▶ _EXERCISE_
Return, from the listing below, each line where the word "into" appears.

▶ _DATA SECTION_
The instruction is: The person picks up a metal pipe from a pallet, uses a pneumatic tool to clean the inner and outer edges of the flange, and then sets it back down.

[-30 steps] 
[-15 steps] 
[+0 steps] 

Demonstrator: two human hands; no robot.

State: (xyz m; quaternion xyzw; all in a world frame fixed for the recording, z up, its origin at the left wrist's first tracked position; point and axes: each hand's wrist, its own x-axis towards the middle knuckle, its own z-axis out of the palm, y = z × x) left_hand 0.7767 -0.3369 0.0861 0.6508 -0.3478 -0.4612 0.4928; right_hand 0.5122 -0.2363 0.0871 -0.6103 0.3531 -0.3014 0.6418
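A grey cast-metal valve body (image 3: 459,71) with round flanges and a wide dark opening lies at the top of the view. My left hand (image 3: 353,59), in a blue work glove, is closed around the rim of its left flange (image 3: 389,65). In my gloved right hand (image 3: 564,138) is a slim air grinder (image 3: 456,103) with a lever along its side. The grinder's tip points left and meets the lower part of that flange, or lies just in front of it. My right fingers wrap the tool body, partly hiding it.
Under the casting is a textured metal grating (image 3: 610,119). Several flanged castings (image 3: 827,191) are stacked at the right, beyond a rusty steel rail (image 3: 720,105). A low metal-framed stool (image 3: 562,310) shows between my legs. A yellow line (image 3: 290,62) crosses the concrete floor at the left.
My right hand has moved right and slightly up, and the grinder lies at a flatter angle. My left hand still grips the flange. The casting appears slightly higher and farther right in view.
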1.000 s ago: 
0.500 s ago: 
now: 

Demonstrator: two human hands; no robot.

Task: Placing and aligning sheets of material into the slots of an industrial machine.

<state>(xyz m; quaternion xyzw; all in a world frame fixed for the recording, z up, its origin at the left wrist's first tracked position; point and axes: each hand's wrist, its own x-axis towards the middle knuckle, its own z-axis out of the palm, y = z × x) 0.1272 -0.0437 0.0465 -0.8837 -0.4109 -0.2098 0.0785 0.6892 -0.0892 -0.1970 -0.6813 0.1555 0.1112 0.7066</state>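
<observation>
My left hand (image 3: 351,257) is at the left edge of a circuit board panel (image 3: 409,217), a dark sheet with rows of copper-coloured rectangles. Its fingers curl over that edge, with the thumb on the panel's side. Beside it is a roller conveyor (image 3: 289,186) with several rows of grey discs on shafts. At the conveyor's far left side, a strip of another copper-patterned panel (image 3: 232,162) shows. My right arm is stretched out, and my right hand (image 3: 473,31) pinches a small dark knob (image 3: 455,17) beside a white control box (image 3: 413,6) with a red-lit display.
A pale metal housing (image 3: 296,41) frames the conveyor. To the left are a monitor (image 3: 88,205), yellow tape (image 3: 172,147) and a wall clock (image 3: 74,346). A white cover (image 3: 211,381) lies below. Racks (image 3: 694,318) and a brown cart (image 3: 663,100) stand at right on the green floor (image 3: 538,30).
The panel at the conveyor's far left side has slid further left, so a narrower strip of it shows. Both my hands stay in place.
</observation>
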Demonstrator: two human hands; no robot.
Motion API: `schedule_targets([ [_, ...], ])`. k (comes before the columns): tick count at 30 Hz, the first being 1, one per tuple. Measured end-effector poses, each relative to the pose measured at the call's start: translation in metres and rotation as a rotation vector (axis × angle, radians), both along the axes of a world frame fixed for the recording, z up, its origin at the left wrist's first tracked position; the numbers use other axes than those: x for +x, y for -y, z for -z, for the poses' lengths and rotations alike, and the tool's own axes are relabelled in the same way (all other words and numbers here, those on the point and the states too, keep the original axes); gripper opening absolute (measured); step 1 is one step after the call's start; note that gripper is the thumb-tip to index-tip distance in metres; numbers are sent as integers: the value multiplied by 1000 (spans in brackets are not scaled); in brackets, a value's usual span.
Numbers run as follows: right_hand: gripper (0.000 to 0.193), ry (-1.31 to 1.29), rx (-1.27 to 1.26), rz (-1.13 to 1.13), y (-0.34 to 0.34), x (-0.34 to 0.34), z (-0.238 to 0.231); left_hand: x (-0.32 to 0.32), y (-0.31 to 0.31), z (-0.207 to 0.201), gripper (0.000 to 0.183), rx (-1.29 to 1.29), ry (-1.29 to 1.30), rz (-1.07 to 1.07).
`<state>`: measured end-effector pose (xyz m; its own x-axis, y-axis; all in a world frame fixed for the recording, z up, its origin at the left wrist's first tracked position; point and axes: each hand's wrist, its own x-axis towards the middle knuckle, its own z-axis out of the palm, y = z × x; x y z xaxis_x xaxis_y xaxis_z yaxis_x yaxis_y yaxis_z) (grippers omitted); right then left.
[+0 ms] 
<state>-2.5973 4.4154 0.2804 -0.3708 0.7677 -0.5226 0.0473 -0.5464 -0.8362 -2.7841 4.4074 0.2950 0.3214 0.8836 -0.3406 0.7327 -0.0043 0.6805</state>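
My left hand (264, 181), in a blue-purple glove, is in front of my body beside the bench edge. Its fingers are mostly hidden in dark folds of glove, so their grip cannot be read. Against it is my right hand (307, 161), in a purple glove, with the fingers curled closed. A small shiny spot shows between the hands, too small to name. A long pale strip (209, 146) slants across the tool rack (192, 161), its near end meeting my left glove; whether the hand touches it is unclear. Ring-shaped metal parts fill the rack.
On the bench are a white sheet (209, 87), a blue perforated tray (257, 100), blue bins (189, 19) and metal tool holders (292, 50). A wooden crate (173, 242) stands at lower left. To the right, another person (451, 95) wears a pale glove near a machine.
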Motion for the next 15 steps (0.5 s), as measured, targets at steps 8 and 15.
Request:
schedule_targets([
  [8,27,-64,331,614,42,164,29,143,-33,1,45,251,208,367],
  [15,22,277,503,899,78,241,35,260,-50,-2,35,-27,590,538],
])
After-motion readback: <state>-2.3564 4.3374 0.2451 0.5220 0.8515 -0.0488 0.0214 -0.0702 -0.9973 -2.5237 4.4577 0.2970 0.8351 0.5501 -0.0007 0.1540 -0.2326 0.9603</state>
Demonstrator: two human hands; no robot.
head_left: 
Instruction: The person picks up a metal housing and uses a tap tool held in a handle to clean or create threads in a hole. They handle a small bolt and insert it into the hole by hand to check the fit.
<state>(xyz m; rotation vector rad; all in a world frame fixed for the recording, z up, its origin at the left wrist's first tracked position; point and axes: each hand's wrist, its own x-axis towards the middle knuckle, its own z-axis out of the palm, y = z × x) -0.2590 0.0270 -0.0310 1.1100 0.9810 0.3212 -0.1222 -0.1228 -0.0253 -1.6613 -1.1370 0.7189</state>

▶ _WRITTEN ANSWER_
Task: Placing and aligning sheets of material into the slots of an industrial machine.
Instruction: The person picks up a metal housing and uses a tap tool held in a handle to clean or create threads in a hole. They handle a small bolt and insert it into the hole by hand to check the fit.

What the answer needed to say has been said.